* [Your assignment]
Nothing but the listing below, retyped exactly, should appear in the answer.

* [Data excerpt]
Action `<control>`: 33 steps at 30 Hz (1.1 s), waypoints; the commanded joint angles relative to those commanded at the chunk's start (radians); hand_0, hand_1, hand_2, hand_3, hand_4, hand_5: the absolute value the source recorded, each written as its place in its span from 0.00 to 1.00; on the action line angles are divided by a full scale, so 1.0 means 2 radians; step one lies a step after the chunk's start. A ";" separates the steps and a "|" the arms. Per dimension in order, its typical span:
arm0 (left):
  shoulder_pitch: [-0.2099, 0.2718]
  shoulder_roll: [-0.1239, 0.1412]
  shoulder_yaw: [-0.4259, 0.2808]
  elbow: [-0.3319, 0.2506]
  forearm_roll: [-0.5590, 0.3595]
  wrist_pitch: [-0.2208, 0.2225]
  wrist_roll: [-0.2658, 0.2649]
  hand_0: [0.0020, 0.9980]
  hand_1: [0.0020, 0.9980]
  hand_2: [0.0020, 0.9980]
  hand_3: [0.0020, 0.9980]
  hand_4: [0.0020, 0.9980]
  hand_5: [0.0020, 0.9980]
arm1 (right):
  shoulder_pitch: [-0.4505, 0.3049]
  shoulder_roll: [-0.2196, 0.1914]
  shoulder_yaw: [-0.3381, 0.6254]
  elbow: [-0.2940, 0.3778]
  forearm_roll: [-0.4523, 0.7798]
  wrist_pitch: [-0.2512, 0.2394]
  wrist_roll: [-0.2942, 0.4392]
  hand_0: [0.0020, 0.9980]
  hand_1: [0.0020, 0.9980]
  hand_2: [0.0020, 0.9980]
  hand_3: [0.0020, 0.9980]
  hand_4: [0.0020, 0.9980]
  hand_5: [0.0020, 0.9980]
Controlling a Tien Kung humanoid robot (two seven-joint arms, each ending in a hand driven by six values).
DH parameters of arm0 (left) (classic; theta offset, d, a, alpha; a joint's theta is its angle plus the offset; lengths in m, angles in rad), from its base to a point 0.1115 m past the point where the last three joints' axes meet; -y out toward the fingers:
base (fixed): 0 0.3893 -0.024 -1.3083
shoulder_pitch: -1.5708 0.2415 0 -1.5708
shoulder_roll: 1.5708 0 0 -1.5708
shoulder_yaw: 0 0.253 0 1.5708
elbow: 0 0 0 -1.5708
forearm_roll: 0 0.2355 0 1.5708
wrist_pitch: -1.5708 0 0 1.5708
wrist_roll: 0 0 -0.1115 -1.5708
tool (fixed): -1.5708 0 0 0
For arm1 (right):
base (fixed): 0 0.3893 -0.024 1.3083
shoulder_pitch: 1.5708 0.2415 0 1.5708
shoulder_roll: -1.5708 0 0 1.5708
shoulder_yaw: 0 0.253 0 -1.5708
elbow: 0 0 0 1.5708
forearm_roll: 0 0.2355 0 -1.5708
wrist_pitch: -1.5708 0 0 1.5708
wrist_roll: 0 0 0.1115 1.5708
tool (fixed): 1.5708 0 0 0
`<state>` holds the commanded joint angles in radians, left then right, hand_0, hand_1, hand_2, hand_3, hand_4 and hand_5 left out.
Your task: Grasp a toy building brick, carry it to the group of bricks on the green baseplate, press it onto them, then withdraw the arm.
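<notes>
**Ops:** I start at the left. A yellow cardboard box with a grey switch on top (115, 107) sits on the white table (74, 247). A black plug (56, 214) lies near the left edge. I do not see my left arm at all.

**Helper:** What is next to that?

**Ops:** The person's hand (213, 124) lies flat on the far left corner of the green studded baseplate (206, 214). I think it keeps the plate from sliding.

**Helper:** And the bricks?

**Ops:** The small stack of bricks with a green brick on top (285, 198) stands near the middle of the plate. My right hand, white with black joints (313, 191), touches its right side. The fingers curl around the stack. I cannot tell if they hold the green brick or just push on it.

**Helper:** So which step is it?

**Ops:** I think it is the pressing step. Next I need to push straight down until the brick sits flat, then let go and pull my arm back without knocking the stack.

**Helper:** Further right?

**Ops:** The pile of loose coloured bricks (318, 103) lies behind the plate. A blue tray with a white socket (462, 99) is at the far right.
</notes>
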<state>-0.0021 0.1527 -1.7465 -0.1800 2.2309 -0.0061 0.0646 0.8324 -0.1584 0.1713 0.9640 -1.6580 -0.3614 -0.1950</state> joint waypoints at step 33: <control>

* [Task response]
Action `<control>`: 33 steps at 30 Hz (1.1 s), waypoints; the commanded joint angles relative to those commanded at the chunk's start (radians); hand_0, hand_1, hand_2, hand_3, hand_4, hand_5: the absolute value the source recorded, each written as its place in its span from 0.00 to 1.00; on the action line angles are divided by a full scale, so 1.0 means 2 radians; step one lies a step after the chunk's start. A ";" separates the steps and a "|" the arms. Per dimension in order, its typical span:
arm0 (left):
  shoulder_pitch: [-0.2099, 0.2718]
  shoulder_roll: [-0.1239, 0.1412]
  shoulder_yaw: [-0.4259, 0.2808]
  elbow: [-0.3319, 0.2506]
  forearm_roll: [-0.5590, 0.3595]
  wrist_pitch: [-0.2208, 0.2225]
  wrist_roll: [-0.2658, 0.2649]
  hand_0: [0.0020, 0.9980]
  hand_1: [0.0020, 0.9980]
  hand_2: [0.0020, 0.9980]
  hand_3: [0.0020, 0.9980]
  hand_4: [0.0020, 0.9980]
  hand_5: [0.0020, 0.9980]
arm1 (right):
  shoulder_pitch: [-0.4505, 0.3049]
  shoulder_roll: [-0.2196, 0.1914]
  shoulder_yaw: [-0.3381, 0.6254]
  elbow: [-0.2940, 0.3778]
  forearm_roll: [-0.4523, 0.7798]
  wrist_pitch: [-0.2512, 0.2394]
  wrist_roll: [-0.2942, 0.4392]
  hand_0: [0.0020, 0.9980]
  hand_1: [0.0020, 0.9980]
  hand_2: [0.0020, 0.9980]
  hand_3: [0.0020, 0.9980]
  hand_4: [0.0020, 0.9980]
  hand_5: [0.0020, 0.9980]
Controlling a Tien Kung humanoid robot (two seven-joint arms, each ending in a hand driven by six values).
DH parameters of arm0 (left) (classic; theta offset, d, a, alpha; a joint's theta is its angle plus the offset; lengths in m, angles in rad), from its base to a point 0.1115 m past the point where the last three joints' axes meet; -y out toward the fingers:
base (fixed): 0 0.3893 -0.024 -1.3083
shoulder_pitch: -1.5708 0.2415 0 -1.5708
shoulder_roll: 1.5708 0 0 -1.5708
shoulder_yaw: 0 0.253 0 1.5708
elbow: 0 0 0 -1.5708
forearm_roll: 0 0.2355 0 1.5708
wrist_pitch: -1.5708 0 0 1.5708
wrist_roll: 0 0 -0.1115 -1.5708
tool (fixed): -1.5708 0 0 0
For arm1 (right):
base (fixed): 0 0.3893 -0.024 1.3083
shoulder_pitch: 1.5708 0.2415 0 1.5708
shoulder_roll: -1.5708 0 0 1.5708
shoulder_yaw: 0 0.253 0 -1.5708
elbow: 0 0 0 1.5708
forearm_roll: 0 0.2355 0 -1.5708
wrist_pitch: -1.5708 0 0 1.5708
wrist_roll: 0 0 0.1115 1.5708
tool (fixed): 1.5708 0 0 0
`<state>` holds the commanded joint angles in radians, left then right, hand_0, hand_1, hand_2, hand_3, hand_4 and hand_5 left out.
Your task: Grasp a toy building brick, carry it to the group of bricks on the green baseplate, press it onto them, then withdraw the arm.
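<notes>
**Ops:** I start at the left. A yellow cardboard box with a grey switch on top (115, 107) sits on the white table (74, 247). A black plug (56, 214) lies near the left edge. I do not see my left arm at all.

**Helper:** What is next to that?

**Ops:** The person's hand (213, 124) lies flat on the far left corner of the green studded baseplate (206, 214). I think it keeps the plate from sliding.

**Helper:** And the bricks?

**Ops:** The small stack of bricks with a green brick on top (285, 198) stands near the middle of the plate. My right hand, white with black joints (313, 191), touches its right side. The fingers curl around the stack. I cannot tell if they hold the green brick or just push on it.

**Helper:** So which step is it?

**Ops:** I think it is the pressing step. Next I need to push straight down until the brick sits flat, then let go and pull my arm back without knocking the stack.

**Helper:** Further right?

**Ops:** The pile of loose coloured bricks (318, 103) lies behind the plate. A blue tray with a white socket (462, 99) is at the far right.
</notes>
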<state>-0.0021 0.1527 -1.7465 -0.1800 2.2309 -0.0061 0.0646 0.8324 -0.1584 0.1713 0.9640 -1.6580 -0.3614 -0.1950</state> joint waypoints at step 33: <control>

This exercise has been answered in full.